DATA SUPPLIED:
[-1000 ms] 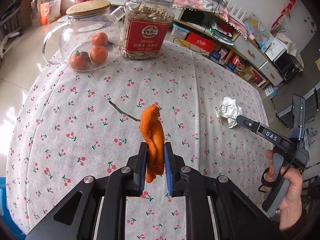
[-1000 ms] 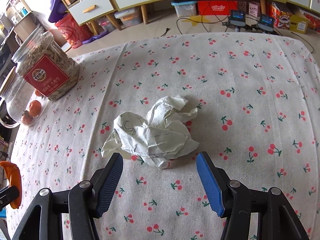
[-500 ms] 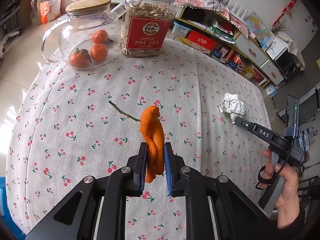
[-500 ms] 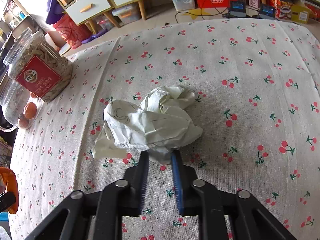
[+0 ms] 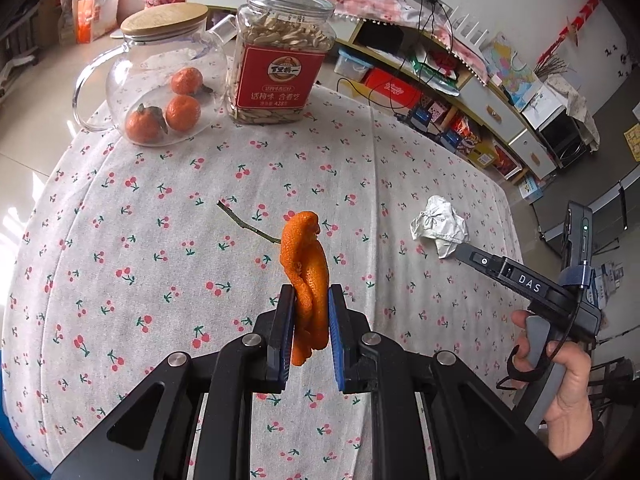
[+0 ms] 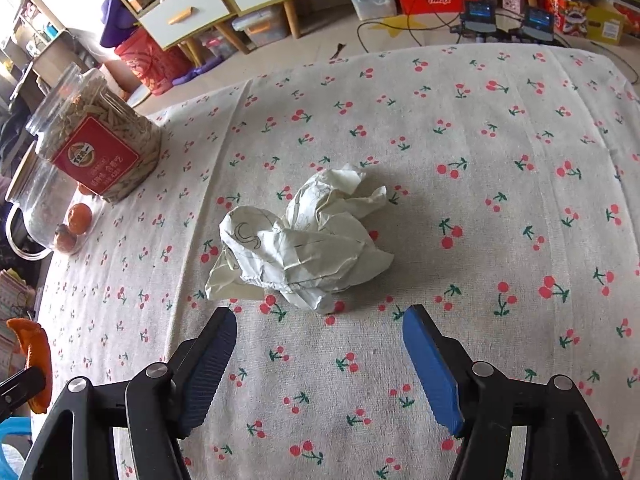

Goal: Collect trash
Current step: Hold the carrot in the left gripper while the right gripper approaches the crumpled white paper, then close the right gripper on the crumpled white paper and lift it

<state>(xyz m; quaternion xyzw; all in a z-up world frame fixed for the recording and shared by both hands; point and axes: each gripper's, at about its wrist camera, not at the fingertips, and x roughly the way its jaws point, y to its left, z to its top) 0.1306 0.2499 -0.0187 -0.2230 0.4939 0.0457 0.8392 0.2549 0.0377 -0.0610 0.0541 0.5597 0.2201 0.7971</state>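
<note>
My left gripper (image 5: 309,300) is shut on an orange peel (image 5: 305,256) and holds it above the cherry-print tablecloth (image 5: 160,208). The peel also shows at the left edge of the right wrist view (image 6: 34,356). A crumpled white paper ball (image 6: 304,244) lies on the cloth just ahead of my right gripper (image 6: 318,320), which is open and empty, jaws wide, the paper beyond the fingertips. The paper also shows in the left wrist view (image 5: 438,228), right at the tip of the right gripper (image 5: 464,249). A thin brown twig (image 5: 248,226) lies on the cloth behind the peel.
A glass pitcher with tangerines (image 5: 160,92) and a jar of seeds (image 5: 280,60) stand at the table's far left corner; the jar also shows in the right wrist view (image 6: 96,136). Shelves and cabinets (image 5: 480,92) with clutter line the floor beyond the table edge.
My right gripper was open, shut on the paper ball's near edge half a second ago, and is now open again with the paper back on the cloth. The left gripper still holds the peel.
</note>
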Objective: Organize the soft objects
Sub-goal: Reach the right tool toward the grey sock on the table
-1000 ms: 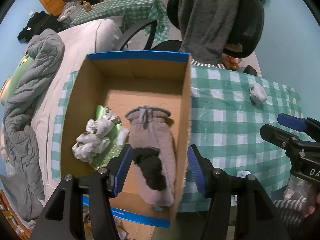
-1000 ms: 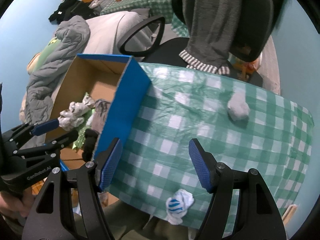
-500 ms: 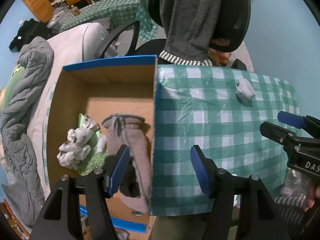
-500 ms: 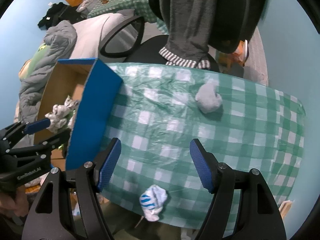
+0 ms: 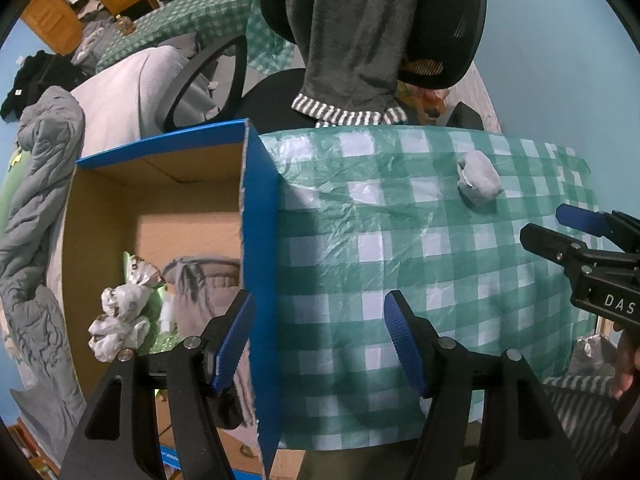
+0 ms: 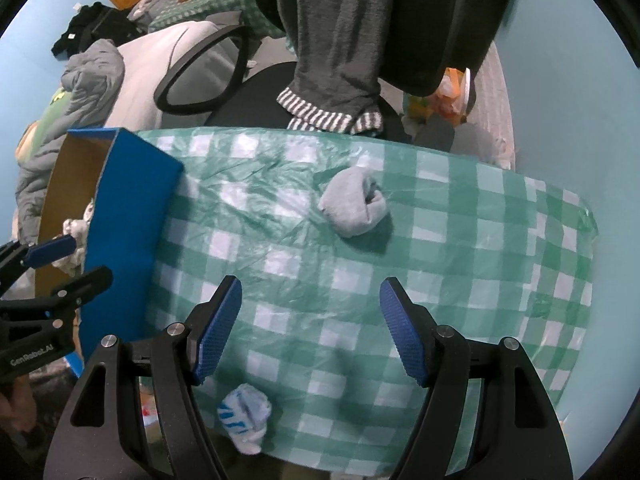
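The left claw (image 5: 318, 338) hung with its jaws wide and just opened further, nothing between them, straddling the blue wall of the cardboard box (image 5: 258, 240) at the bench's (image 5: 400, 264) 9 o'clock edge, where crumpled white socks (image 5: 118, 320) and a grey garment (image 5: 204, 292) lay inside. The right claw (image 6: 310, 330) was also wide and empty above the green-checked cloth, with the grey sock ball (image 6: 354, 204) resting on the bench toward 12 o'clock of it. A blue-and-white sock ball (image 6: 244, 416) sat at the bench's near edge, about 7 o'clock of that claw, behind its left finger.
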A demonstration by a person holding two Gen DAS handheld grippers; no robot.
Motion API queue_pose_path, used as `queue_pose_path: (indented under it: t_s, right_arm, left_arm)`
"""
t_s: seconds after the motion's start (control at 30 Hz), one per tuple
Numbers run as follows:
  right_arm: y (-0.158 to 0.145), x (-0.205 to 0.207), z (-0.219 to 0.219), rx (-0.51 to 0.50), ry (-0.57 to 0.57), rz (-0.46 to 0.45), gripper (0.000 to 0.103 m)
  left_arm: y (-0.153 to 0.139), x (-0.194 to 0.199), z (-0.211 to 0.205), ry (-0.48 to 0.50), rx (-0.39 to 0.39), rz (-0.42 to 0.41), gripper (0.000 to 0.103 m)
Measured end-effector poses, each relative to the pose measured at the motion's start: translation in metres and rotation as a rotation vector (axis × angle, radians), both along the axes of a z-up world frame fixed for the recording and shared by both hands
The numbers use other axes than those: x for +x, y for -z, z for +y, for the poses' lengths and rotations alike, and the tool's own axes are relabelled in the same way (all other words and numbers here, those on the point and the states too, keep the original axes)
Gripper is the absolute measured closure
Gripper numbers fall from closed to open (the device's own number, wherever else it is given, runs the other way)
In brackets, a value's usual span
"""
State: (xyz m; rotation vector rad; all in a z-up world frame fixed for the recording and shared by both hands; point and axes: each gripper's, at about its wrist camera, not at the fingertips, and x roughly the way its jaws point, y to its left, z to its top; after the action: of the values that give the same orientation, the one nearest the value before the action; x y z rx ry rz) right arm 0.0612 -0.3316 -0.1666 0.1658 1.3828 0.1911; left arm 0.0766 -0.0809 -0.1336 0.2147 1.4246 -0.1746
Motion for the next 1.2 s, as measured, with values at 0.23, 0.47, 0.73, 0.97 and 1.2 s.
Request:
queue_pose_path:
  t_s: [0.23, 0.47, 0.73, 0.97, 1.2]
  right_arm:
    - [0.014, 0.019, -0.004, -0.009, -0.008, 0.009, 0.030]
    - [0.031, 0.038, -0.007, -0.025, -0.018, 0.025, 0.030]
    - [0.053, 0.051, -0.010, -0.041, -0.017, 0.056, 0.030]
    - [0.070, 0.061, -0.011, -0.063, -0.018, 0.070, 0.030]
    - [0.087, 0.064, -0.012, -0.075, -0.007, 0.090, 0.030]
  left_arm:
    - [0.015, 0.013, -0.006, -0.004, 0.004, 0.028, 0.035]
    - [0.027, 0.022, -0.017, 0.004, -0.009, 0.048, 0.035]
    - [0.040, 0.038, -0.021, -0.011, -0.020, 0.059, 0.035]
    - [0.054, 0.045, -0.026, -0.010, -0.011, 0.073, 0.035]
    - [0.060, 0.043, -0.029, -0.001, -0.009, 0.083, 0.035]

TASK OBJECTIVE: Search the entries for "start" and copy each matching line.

WORKED SOLUTION:
t_s: seconds after the motion's start (control at 30 Hz), one per tuple
Measured end-effector poses, each relative to the pose measured at the motion's start: translation in metres and rotation as a rotation vector (axis × angle, radians), both along the axes of a z-up world frame fixed for the recording and shared by both hands

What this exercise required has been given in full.